CookieStateManager is the default implementation:

• Cookie name: casdoor_oauth_state
• HttpOnly=True
• Secure=True
• SameSite=lax
• Max-Age=300

You can override its settings or swap the implementation entirely:

from casbin_fastapi_decorator_casdoor import CookieStateManager

casdoor = CasdoorIntegration(
    endpoint="https://your-casdoor-instance.com",
    client_id="your-client-id",
    client_secret="your-client-secret",
    certificate=open("casdoor.pem").read(),
    org_name="your-org",
    application_name="your-app",
    target=CasdoorEnforceTarget(enforce_id="your-org/your-enforcer"),
    state_manager=CookieStateManager(
        cookie_secure=False,
        cookie_max_age=600,
    ),
)

If you need Redis- or session-backed state storage, provide your own object implementing the CasdoorStateManager protocol.
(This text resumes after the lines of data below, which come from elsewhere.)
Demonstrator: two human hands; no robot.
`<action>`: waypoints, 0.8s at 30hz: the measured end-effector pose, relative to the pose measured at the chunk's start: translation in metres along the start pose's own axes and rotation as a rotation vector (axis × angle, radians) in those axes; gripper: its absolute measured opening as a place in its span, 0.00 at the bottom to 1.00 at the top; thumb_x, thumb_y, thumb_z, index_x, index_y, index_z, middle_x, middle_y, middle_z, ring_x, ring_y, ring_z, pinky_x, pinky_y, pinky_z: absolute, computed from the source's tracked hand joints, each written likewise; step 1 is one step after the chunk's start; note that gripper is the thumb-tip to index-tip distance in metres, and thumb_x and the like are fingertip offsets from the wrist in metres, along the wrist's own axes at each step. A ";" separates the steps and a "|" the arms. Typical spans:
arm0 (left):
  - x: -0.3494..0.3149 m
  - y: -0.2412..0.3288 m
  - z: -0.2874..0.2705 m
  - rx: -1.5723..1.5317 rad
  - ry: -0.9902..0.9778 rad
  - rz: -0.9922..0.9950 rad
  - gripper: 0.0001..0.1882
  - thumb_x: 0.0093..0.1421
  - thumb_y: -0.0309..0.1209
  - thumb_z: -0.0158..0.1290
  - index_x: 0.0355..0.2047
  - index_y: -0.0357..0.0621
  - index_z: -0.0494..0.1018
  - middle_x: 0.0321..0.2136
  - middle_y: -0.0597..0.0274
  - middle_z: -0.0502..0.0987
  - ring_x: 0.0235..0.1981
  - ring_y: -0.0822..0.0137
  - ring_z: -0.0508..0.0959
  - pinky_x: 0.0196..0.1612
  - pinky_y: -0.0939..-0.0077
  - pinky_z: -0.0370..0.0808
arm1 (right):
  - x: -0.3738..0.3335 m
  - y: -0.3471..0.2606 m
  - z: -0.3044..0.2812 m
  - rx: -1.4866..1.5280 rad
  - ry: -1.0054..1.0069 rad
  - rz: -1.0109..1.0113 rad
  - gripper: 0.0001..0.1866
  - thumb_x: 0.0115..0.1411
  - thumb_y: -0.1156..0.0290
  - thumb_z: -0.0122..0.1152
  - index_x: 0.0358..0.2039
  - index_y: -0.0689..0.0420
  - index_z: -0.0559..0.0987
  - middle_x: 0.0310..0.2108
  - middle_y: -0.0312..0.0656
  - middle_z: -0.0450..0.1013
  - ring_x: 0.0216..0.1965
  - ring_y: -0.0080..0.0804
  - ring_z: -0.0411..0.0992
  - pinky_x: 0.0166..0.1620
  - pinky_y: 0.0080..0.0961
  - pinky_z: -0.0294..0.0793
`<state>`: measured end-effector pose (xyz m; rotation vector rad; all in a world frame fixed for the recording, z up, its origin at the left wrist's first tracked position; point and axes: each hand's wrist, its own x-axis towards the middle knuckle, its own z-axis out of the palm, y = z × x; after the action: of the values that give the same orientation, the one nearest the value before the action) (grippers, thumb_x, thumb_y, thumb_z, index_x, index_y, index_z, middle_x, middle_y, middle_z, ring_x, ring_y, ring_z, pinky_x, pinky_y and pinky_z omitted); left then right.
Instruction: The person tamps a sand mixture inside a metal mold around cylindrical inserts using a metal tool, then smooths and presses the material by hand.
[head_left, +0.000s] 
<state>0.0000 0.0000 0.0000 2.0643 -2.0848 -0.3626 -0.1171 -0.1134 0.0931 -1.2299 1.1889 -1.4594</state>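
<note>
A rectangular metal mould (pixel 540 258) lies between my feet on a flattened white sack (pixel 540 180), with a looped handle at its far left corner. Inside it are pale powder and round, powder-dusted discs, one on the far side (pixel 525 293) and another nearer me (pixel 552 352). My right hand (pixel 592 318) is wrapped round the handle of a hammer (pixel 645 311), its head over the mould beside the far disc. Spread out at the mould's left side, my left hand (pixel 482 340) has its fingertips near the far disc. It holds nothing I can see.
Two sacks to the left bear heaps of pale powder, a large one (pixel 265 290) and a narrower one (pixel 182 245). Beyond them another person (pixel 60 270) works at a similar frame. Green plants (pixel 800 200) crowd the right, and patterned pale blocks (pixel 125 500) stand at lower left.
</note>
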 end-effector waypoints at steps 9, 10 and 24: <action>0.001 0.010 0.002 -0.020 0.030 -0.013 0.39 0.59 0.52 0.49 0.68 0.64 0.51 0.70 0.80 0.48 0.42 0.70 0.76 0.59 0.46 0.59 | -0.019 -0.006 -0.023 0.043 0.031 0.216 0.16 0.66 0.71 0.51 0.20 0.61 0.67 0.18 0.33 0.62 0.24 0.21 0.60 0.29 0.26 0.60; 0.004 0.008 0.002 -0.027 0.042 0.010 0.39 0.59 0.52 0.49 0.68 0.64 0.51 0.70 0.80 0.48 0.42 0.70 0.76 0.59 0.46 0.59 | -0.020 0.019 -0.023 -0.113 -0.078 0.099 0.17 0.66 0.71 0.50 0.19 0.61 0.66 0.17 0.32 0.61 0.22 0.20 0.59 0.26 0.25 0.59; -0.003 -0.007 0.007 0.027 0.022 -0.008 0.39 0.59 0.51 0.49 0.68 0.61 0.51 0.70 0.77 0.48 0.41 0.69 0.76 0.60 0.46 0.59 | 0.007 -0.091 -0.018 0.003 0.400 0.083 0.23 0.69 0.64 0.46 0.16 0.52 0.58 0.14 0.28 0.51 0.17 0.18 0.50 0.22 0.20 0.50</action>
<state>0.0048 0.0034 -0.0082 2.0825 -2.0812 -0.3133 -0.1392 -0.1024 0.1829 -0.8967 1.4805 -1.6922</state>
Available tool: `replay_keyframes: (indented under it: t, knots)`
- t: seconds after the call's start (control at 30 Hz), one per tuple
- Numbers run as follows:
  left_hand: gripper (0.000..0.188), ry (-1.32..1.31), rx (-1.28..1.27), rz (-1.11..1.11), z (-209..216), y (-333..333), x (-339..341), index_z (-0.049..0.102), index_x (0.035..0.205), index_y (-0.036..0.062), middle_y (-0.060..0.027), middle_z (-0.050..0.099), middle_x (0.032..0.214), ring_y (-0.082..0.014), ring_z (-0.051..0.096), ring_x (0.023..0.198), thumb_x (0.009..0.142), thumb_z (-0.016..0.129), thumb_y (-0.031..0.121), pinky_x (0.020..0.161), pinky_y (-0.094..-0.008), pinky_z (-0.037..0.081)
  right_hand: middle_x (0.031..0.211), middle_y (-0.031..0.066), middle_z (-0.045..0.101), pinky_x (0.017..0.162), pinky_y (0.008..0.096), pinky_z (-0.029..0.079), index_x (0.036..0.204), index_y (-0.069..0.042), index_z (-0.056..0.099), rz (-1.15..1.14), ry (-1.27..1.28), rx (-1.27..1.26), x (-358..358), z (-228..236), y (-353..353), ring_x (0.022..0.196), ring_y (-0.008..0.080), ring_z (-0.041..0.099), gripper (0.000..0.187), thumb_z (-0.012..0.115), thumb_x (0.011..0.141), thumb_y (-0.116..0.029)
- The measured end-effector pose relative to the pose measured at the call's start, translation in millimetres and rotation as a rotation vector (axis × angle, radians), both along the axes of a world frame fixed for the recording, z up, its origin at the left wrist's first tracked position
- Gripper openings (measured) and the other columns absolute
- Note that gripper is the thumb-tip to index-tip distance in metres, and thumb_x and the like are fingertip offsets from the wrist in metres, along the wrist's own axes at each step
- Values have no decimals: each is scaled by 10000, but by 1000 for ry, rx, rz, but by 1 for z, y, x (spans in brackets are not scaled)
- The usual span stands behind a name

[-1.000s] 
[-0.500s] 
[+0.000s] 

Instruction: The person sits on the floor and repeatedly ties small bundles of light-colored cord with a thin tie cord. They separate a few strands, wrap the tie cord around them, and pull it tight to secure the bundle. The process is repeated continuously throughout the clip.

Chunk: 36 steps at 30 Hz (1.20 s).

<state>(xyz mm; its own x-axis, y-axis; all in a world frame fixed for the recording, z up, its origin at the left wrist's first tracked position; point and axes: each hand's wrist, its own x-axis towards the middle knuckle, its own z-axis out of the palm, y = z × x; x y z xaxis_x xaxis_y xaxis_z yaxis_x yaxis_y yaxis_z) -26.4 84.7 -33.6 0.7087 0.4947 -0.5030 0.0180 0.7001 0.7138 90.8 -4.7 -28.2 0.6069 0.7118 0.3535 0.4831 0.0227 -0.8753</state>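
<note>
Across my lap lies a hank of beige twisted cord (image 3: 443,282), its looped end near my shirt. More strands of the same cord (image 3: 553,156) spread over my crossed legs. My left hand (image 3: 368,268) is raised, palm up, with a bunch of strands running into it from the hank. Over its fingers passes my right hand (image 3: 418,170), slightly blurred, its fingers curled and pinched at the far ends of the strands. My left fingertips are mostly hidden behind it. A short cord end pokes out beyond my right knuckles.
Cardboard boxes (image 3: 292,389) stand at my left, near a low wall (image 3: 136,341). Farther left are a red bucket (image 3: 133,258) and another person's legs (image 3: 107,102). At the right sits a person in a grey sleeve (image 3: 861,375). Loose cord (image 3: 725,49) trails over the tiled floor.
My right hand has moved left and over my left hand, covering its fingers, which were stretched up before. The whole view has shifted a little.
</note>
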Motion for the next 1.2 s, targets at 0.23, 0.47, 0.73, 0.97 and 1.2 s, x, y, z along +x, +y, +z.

7. Manual composition for advanced setups

If the facade is too restrictive, wire the pieces manually:

from casdoor import AsyncCasdoorSDK
from casbin_fastapi_decorator import PermissionGuard
from fastapi import HTTPException
from casbin_fastapi_decorator_casdoor import (
    CasdoorEnforceTarget,
    CasdoorEnforcerProvider,
    CasdoorUserProvider,
    make_casdoor_router,
)

sdk = AsyncCasdoorSDK(...)
user_provider = CasdoorUserProvider(sdk=sdk)
enforcer_provider = CasdoorEnforcerProvider(
    sdk=sdk,
    target=CasdoorEnforceTarget(enforce_id="your-org/your-enforcer"),
)
router = make_casdoor_router(sdk, redirect_after_login="/docs")
guard = PermissionGuard(
    user_provider=user_provider,
    enforcer_provider=enforcer_provider,
    error_factory=lambda *_: HTTPException(403, "Forbidden"),
)

Use this path when you need custom error handling, a custom user_factory, or multiple guards with different targets.